NSCAW III Phase I and II Site Selection and Sampling
This document provides the overview of the Phase I and II of NSCAW III (OMB# 0970-0202) that guided site selection of child welfare agencies and sampling of the target population.
For the sake of comparability across cohorts, the National Survey for Child and Adolescent Well-being (NSCAW III) sample design will mirror the original design used in NSCAW I and replicated in NSCAW II.1 However, unlike NSCAW II which reused the NSCAW I primary sampling units (PSUs), NSCAW III will select a new sample of PSUs using a procedure that maximizes the overlap of the PSU sample. The sample design chosen for NSCAW III is based on the lessons learned from NSCAW I and NSCAW II and incorporates enhancements to improve the sampling precision.
Key features of the NSCAW III sampling design are as follows:
Rather than carry over all former PSUs from prior cohorts of NSCAW, a new sample of 83 PSUs will be selected in order to update the probability proportional to size (PPS) selection probabilities for the current distribution of the child welfare population.
A “maximal PSU sampling coordination” approach will be used that maximizes the probability of sampling PSUs (or agencies) in the NSCAW II sample.
Agency first contact (AFC) states—i.e., states having legal statutes requiring the agencies to contact families and obtain written permission to allow their information to be released—will be removed from the sample once they have been identified through the recruitment process.
The plan for sampling PSUs was outlined in detail in Phase I of the study approved by OMB in November 2016 (OMB # 0970-0202). Phase I activities began in November, are ongoing, and include the recruitment of the child welfare agencies and the collection of sample frame files that will be used to select the sample of children involved with the child welfare system (CWS).
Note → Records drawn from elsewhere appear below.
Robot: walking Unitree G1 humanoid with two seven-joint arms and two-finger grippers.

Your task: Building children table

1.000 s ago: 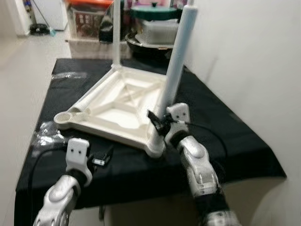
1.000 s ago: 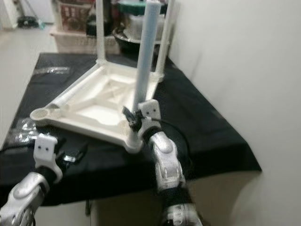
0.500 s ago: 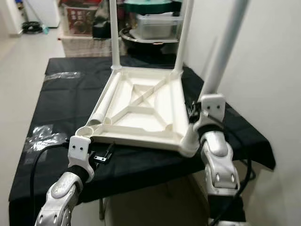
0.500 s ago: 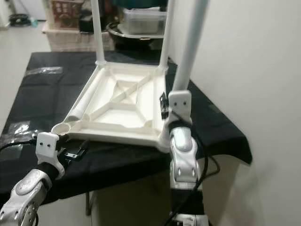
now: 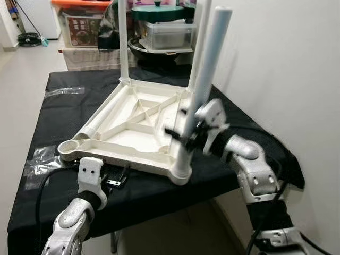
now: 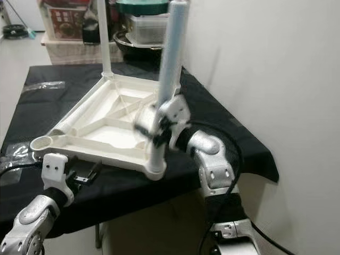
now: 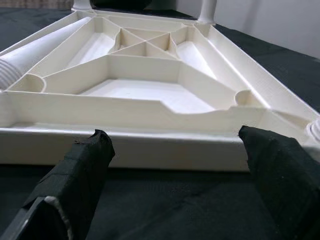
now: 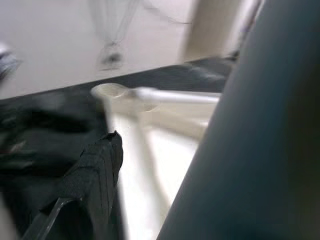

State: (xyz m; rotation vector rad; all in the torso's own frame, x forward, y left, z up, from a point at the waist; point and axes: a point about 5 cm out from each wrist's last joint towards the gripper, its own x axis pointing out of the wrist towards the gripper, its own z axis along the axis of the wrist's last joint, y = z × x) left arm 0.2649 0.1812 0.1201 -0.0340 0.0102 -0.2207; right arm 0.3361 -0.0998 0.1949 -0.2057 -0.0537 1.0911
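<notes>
An upturned white tabletop [image 5: 114,157] lies on a table under a black cloth [image 5: 64,109]. Two white legs stand in its far corners [image 5: 122,42]. A third leg [image 5: 206,74] stands in the near right corner, and my right gripper [image 5: 184,135] is shut on it low down; the right wrist view has this leg [image 8: 250,150] against one finger [image 8: 95,170]. A fourth leg [image 5: 99,120] lies inside the tabletop beside the empty near left socket [image 5: 70,145]. My left gripper [image 7: 172,142] is open just in front of the tabletop's near rim [image 7: 150,150].
A wall runs close along the right side. Storage boxes and a lidded pot [image 5: 159,29] stand behind the table. Clear plastic wrap [image 5: 38,159] lies at the near left of the cloth. A black cable runs from my left wrist.
The whole picture has swung with the camera. The near right leg leaned right half a second ago and now stands nearer upright. My right wrist has turned around it; the left gripper stays put.
</notes>
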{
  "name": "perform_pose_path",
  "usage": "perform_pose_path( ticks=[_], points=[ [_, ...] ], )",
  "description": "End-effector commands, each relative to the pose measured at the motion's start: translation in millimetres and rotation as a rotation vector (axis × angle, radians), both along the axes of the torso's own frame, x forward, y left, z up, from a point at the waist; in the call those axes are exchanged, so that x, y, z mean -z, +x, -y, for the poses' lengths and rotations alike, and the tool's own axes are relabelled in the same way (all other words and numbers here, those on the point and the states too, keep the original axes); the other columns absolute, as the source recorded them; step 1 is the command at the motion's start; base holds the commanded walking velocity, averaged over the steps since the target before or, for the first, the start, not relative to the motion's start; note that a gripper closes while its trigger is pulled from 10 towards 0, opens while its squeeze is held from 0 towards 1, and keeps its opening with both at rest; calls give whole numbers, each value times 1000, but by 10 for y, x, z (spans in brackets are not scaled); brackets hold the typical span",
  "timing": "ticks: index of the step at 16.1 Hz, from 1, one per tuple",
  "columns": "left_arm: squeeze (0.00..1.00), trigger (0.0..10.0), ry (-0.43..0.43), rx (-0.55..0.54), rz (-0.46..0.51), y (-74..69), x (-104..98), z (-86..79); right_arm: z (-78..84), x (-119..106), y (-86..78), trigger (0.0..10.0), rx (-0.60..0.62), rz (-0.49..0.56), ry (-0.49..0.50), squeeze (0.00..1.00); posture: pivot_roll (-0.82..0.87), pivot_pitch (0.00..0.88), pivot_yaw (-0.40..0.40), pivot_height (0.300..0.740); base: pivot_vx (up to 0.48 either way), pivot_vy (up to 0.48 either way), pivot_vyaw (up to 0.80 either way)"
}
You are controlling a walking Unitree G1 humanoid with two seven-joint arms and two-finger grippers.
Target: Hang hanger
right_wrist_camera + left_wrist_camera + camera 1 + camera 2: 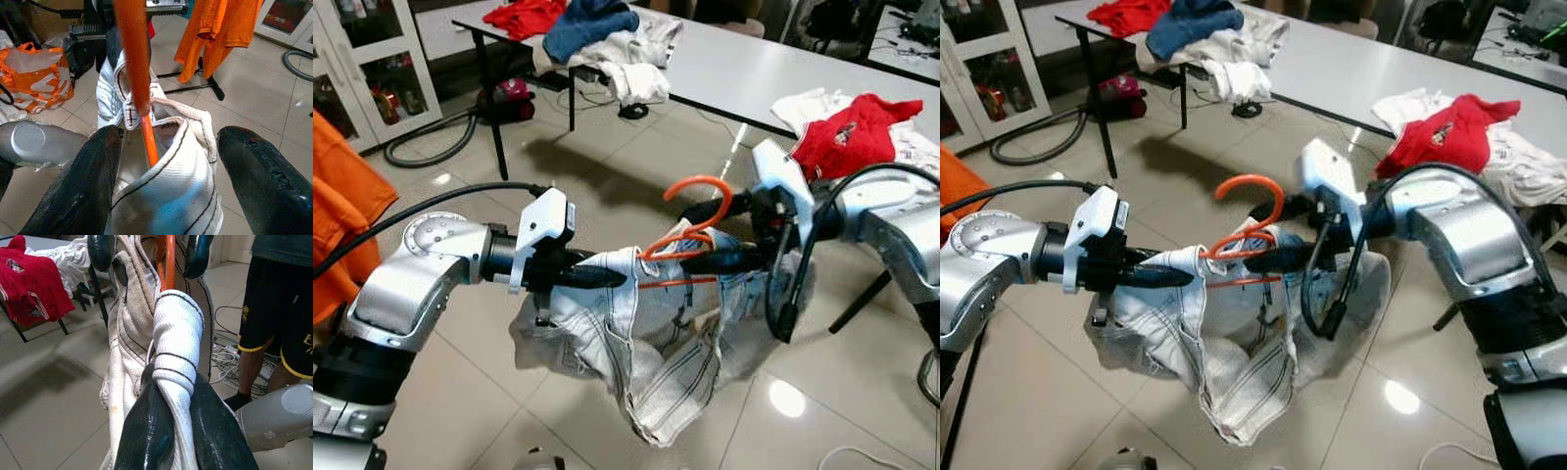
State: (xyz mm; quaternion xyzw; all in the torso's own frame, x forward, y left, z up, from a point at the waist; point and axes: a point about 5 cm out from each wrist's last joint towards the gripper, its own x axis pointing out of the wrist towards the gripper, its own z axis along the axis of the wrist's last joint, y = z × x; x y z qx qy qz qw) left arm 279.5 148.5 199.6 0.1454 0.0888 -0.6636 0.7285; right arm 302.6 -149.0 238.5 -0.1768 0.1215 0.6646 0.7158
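Note:
An orange plastic hanger [703,179] sits threaded into a white garment with dark stitching [646,362], its hook standing up above the cloth. My left gripper [612,277] is shut on the garment's waistband [176,342] and holds it up from the left. Opposite it, my right gripper [700,240] is open, its two black fingers [93,181] spread on either side of the hanger's bar [146,132] and the bunched cloth. The garment hangs between both arms above the tiled floor.
A white table [754,69] behind carries heaps of clothes [607,39]. A red garment [852,132] lies at the right, an orange shirt [342,206] hangs at the left. A person in black shorts [279,308] stands close by. A hose [431,142] lies on the floor.

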Motion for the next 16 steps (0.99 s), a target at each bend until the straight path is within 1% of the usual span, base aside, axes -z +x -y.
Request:
perform_pose_path(
  ticks=[1,2,5,9,16],
  points=[
    [0,10000,-24,40,62,-15,-152,68,23,-48,28,8118,14,32,-26,0,-140,0,-95,740,0,0,0],
    [0,10000,-24,41,62,-15,-157,68,24,-32,40,0,13,32,-53,0,-138,0,-96,740,0,0,0],
    [0,10000,-19,40,69,7,-171,60,53,-9,38,0,-11,5,-112,0,-141,0,-97,740,0,0,0],
    [0,10000,-23,24,80,33,-188,53,86,-18,37,0,-41,-25,-145,0,-143,0,-99,740,0,0,0],
    [0,10000,-25,6,101,74,-218,39,77,-39,64,0,-59,-39,-141,0,-142,0,-92,740,0,0,0]
  ],
)
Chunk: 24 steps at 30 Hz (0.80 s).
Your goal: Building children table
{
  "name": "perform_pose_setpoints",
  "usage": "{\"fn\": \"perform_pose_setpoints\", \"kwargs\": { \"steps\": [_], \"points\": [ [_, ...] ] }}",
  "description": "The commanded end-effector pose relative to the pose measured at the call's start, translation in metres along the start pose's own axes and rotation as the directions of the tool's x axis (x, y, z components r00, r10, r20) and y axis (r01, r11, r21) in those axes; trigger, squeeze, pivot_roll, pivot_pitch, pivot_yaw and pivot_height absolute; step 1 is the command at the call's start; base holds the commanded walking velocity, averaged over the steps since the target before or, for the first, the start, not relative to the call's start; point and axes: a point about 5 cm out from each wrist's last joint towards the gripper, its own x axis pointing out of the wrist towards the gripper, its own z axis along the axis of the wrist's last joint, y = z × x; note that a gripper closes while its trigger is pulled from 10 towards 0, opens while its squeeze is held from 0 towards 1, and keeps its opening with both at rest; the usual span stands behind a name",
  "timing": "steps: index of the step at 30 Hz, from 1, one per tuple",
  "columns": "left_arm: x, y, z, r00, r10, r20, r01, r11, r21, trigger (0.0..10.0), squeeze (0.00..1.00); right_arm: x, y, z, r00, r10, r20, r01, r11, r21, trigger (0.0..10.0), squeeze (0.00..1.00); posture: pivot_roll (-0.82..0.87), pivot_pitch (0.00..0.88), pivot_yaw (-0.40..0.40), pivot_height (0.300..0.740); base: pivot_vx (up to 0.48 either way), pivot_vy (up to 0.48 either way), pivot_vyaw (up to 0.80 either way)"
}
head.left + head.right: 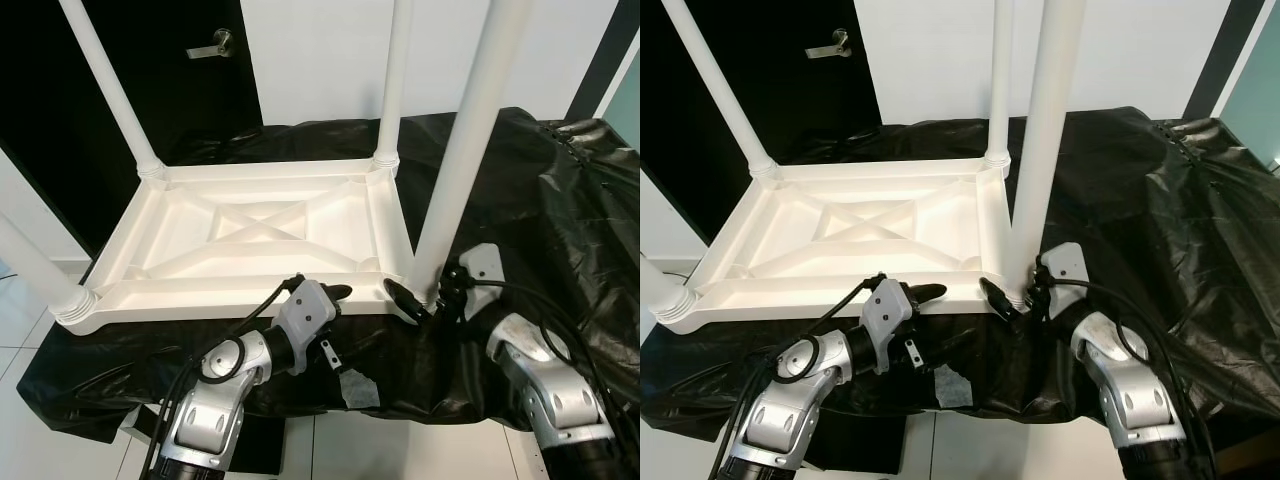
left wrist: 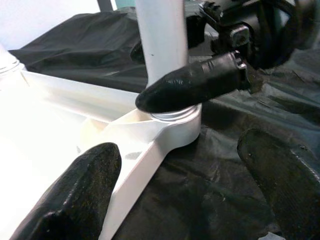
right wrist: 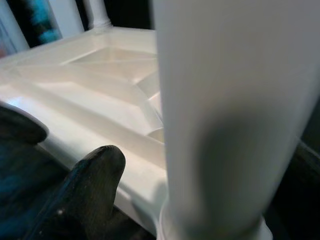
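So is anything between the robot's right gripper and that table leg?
No. The right gripper is already at the base of the near leg, one finger lying against it where it joins the tabletop. Nothing visible sits between them.

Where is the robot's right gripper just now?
The right gripper is at the base of the near-right table leg, where it joins the upturned white tabletop on the black sheet.

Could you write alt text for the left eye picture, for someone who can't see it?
A white plastic children's table lies upside down on a black sheet, its four legs pointing up. The robot's right tool reaches the base of the near right leg; the left tool rests at the table's near edge.
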Motion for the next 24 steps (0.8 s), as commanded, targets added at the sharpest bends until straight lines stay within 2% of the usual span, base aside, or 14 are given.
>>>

For the baseline and 18-month follow-up data collection, the target population for NSCAW III includes all children ages 0-17½ who come into contact with the CWS during the 12-month sampling period. Specifically, the target population includes children who were (1) were investigated or assessed for child abuse or neglect and (2) entered state legal custody through other pathways (e.g., juvenile justice). These children, who are placed into legal guardianship, may comprise as much as 20 percent of children in out-of-home placement. This target population for Phase II of NSCAW III is shown in Exhibit 1.1.
Exhibit 1.1. Phase II of NSCAW III Target Population |
|
According to 2014 data from the National Child Abuse and Neglect Data System (NCANDS), an estimated 3.6 million referrals of abuse or neglect, concerning approximately 6.6 million children, were received by child protective services (CPS). Almost 61 percent of those referrals were accepted for investigation or assessment.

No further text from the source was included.